Two CWG singles golds 16 years apart an out of this world feeling; future of Indian TT in the right hands, says Sharath Kamal | Commonwealth Games 2022 News

NEW DELHI: Before he flew to Birmingham for The game of commonwealth (CWG), Sharath Kamal explicitly mentioned “I’m playing my best ping pong at age 40. “When he returned home a week later, Sharath had transformed those words into an incredible three gold and one silver medal, and a run that included a coveted men’s singles win. – an achievement he last achieved on his CWG debut. , going back to 2006.
Sharath recently spoke with about this and more.
To be the country’s most successful athlete at the 2022 Commonwealth Games in his fifth appearance at the Games is an achievement built entirely on resilience. recovery and process. And the fact that his young teammates have accompanied him on the podium – men’s team gold, men’s doubles silver (with Sathiyan Gnanasekaran) and mixed golds (with Sreeja Akula), speaks volumes about how Sharath not only elevates his own game but also plays an important role in helping others rise with him.
The way he continues to do it year after year, while constantly raising the bar, is something Sharath himself can best answer and he did it in exactly the same way as the previous hand. of him in this interview with
Two CWG singles gold medals 16 years apart, few people can do it…
It was truly an out of this world feeling. Doing it 16 years apart is a huge task. But if you look at my chart, I’ve always been there. Unlike the other times I lost in the first or second round. Of course, I played the final (CWG singles) again (after 16 years), and I haven’t had a singles final in recent times, but I did.
This time, I’m not sure I’ll win the gold; but there’s a chance I can because the players above me are the ones I’ve beaten (in the past), so I have a fair chance against them. But at the same time, (I know) it is the performance on that day that will decide who wins.


Sharath Kamal (AP Photo)
India secured the men’s team gold medal, but you personally didn’t get off to a good start to your campaign, having lost the final against Singapore. Did it shock you?
Not really. At the end of the day, it’s a team game and the team has to win. It really doesn’t matter. It’s about team building. Winning in the semi-finals is also one of the important victories. I was very confident when I beat Nigeria’s top seed (Aruna Quadri). I know I’m on the right track. That match (losing in the final) was a one-off only. It can happen, but it doesn’t bother me.

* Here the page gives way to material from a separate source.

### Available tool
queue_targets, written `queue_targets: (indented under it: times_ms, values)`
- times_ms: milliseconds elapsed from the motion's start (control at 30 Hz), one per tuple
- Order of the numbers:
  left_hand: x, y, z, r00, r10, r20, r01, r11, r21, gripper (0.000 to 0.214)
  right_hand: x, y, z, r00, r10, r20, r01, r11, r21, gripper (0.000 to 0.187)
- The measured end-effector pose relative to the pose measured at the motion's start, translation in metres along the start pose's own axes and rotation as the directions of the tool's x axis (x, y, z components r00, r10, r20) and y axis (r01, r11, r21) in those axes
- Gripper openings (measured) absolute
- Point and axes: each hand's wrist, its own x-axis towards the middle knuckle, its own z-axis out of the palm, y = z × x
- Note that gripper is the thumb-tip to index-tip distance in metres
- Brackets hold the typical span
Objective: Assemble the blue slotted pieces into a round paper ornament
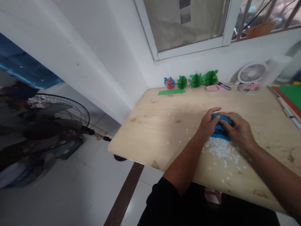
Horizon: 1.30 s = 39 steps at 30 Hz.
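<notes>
A blue slotted paper piece (221, 127) stands on the wooden table, held between both hands. My left hand (210, 121) grips its left side, with the index finger stretched out over the top. Wrapped round its right and upper side is my right hand (240, 128), thumb on the front. Small white paper bits (223, 150) lie scattered just below the blue piece, towards me. How the piece looks on its far side is hidden by my fingers.
Along the wall stand a pink and blue paper figure (169, 83) and several green ones (196, 80). A green strip (171, 92), scissors (224, 86), a small white fan (252, 72) and coloured sheets (290, 95) rest at the back. A floor fan (58, 110) stands left.
</notes>
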Motion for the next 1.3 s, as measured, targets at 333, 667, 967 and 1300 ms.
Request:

Winning mixed doubles gold with Sreeja Akula must have been equally special…
Sreeja had a great tournament (CWG). She gained a lot of confidence through the tournament. From start to finish, she is a completely different player. Sreeja’s appearance was clearly visible. In the men’s and women’s doubles category, we worked well together. We personally all have good confidence that has been seen on the table. It’s very, very important that we can convert that from single to double (mixed).


Sharath Kamal and Sreeja Akula (Photo PTI)
Did you surprise yourself with three gold medals in Birmingham?
I never thought I would win three gold medals. I was hoping I could win a medal, no matter the color. Winning 3-4 medals is what I was looking for. One thing or another fell into the right place. We won a team gold medal, gained a lot of confidence. That was ‘juggling’ (us) in the doubles and individual categories.
What will you credit this landmark performance to?
A lot is involved in peaking at the right time and gaining that confidence. It doesn’t happen overnight or suddenly, like we don’t know how we did it. That (sort of) happened in 2006. I don’t know how it happened (back then), it happened. But this time there is a clear process to climax in time, both body and mind work in tandem and reach their best. In the end, we successfully launched.

Would you then say that Sharath in 2006 was an unbridled brilliance and a 2022 was all about process and planning?
Yes a lot. It’s just like that. A lot of things were considered (this time), a lot of things under control. We’re constantly working on a sort of schedule that we’re going to have and trying to emulate that with head-to-head matches. It’s pretty much in sync with the whole thing. So everything was very well planned.

But your steadfastness is unmatched. Manika Batra had a dream CWG 2018 but couldn’t maintain it at Birmingham. What is the secret behind Sharath Kamal doing it year after year?
By being able to adapt and get out of your comfort zone all the time, rise to the challenge and keep pushing forward. I think there is a healthy internal competition where we are trying to push each other to be better. That is also something that is helping me.


Sharath Kamal (Photo Reuters)
Even before you flew to Birmingham, you said that the 2024 Paris Olympics are a very important part of your next set of goals. Have you ever thought about life beyond that point?
I will stay with the game. The game is my identity. I haven’t decided exactly what to do yet. But I will be there to help these children, to mentor them, to build a structure or a system for the younger generation.
When you enter the twilight phase of your career leading up to Paris OlympicsHow confident are you about the generation that will take over?
I don’t have to worry. It (the future of the Indian president) is in the right hand. These people will do better than what I did. As I said, there is good cohesion, good teamwork and at the same time there is good internal competition between us to keep pushing each of us forward. These people will do well. There is no doubt about that.